No matter where I look on the internet lately, I find people making complete arses of themselves.
I recently reviewed a book in which the writer had based his entire premise on a data-set which didn’t actually prove his hypothesis. Instead of wondering if the lack of supporting data indicated that his hypothesis might be flawed he worked with the 25% of the records which did support it and ignored the rest. Now, I can see the problem here; you can see the problem here… poor bloke. A whole book.

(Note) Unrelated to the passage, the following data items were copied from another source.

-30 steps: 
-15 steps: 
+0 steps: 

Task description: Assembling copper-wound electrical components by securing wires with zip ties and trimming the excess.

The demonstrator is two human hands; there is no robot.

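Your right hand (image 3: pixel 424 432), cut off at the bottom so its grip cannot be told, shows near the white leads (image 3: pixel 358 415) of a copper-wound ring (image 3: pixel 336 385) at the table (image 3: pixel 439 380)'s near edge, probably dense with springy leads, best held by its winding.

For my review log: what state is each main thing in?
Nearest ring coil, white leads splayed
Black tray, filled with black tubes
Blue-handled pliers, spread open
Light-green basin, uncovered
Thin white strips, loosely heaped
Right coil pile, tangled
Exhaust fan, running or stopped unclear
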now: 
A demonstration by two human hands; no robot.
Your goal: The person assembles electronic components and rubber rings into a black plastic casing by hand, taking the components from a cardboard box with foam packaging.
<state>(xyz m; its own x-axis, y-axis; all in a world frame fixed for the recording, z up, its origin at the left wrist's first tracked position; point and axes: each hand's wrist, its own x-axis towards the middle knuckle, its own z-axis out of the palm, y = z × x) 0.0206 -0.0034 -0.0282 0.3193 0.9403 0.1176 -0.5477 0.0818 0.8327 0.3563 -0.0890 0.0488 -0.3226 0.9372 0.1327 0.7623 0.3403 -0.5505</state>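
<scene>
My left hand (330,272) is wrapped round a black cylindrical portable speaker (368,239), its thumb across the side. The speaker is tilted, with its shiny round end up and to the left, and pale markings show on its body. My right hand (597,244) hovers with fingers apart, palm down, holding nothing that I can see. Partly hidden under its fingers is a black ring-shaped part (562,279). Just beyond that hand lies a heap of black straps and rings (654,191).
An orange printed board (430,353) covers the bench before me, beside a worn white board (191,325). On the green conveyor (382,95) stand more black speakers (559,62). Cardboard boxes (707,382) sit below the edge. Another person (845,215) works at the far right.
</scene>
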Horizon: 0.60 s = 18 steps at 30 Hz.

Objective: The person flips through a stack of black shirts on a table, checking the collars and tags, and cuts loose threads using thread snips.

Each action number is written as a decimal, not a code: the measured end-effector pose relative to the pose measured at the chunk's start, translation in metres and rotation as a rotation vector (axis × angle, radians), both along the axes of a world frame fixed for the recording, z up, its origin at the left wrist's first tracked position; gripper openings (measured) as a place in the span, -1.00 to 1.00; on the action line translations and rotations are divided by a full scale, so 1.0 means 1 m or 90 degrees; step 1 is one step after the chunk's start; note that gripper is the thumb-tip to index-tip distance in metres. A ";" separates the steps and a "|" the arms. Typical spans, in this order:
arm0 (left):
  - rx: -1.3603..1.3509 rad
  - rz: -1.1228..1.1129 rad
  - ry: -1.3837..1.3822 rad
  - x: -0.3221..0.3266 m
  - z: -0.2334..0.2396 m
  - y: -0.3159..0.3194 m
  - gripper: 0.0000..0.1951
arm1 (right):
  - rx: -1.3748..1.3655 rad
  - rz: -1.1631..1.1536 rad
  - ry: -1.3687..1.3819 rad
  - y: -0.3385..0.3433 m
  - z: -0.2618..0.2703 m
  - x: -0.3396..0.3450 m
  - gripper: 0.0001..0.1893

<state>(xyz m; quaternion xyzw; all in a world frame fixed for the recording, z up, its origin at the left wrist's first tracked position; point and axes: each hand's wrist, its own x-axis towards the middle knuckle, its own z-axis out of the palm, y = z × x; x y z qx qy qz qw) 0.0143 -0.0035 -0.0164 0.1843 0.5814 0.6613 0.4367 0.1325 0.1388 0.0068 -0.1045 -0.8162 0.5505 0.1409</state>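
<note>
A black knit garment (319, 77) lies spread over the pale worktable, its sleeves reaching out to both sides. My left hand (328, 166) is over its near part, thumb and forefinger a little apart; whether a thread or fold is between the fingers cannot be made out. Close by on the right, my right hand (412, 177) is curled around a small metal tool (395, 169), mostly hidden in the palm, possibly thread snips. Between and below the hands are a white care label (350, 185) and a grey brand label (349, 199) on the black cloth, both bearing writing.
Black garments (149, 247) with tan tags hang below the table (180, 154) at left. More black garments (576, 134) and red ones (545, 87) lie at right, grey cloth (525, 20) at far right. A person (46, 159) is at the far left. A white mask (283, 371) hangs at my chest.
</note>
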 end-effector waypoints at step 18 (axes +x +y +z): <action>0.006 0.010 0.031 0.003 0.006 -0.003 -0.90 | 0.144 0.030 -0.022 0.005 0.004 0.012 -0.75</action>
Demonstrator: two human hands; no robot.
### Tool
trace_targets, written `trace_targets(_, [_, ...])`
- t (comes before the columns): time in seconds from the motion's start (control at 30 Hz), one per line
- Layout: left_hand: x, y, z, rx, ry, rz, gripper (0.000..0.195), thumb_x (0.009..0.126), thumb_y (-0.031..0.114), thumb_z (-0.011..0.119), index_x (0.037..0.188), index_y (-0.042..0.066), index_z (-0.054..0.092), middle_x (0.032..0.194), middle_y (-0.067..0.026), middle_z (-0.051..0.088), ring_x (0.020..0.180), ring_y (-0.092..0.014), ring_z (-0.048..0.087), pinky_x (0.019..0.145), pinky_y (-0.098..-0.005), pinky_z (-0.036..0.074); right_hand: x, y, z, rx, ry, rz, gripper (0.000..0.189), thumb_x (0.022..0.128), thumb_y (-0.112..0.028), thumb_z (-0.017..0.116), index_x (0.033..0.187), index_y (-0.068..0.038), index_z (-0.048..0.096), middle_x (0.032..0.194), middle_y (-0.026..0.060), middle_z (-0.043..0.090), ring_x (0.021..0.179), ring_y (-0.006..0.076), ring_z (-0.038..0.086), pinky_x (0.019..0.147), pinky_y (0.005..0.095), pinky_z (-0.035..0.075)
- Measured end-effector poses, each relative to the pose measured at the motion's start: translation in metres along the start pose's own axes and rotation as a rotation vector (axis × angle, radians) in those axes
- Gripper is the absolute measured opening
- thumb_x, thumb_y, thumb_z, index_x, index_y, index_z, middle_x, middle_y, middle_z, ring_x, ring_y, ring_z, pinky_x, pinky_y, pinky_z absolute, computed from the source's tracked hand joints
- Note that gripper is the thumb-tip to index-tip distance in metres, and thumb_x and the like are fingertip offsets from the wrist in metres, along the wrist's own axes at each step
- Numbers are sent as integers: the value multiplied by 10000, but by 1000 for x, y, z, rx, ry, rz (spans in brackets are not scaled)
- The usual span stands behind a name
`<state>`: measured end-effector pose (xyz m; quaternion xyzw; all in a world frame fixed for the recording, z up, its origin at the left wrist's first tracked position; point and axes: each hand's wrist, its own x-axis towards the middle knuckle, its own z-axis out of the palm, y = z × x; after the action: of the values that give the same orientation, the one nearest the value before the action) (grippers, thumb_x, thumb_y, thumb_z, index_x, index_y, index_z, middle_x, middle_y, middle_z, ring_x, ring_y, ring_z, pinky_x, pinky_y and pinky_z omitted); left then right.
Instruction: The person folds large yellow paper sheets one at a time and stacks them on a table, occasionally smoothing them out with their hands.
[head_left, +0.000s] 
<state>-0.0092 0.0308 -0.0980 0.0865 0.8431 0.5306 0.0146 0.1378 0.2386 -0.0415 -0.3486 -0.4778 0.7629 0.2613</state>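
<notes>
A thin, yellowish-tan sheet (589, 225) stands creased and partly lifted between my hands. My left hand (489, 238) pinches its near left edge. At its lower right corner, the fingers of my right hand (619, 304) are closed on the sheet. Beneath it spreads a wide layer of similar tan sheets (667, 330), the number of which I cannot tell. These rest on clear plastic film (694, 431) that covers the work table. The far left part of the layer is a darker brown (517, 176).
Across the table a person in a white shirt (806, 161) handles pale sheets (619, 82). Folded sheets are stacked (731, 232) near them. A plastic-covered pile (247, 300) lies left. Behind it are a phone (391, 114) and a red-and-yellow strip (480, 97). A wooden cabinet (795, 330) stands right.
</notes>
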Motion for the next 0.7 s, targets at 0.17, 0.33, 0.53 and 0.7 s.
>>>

YouWriteOn’s ill-advised publishing scheme provided several excellent examples of odd logic with (among other things) its insistence that all rights would be returned if the writers chose to cancel. It was kind of them to make this offer: but it’s nonsensical, because you can’t do the same thing more than once and consider it a first time each time; so they couldn’t return first rights to any of the books that they published no matter what they promised.
The discussion which followed this blog post over at the Guardian relied very heavily on sweeping generalisations, opinion presented as fact, and assumptions based on untested or pick-and-mix data; and it spilled over in a little way to a post on this blog, where a well-meaning self-published writer tried to support her argument with facts that didn’t actually prove what she thought they did.
I could go on: I have hundreds more examples, but I think you’ve got my point.
I am so tired of watching these lapses ooze across the internet that I have decided to write the occasional post here about logic, fallacies, and proper research.
What has this got to do a with publishing? A whole lot. When a writer relies on fallacies to make his point, and cannot support his assertions with solid research, he not only makes himself look foolish: he ensures he’ll never get his work published by any reputable press.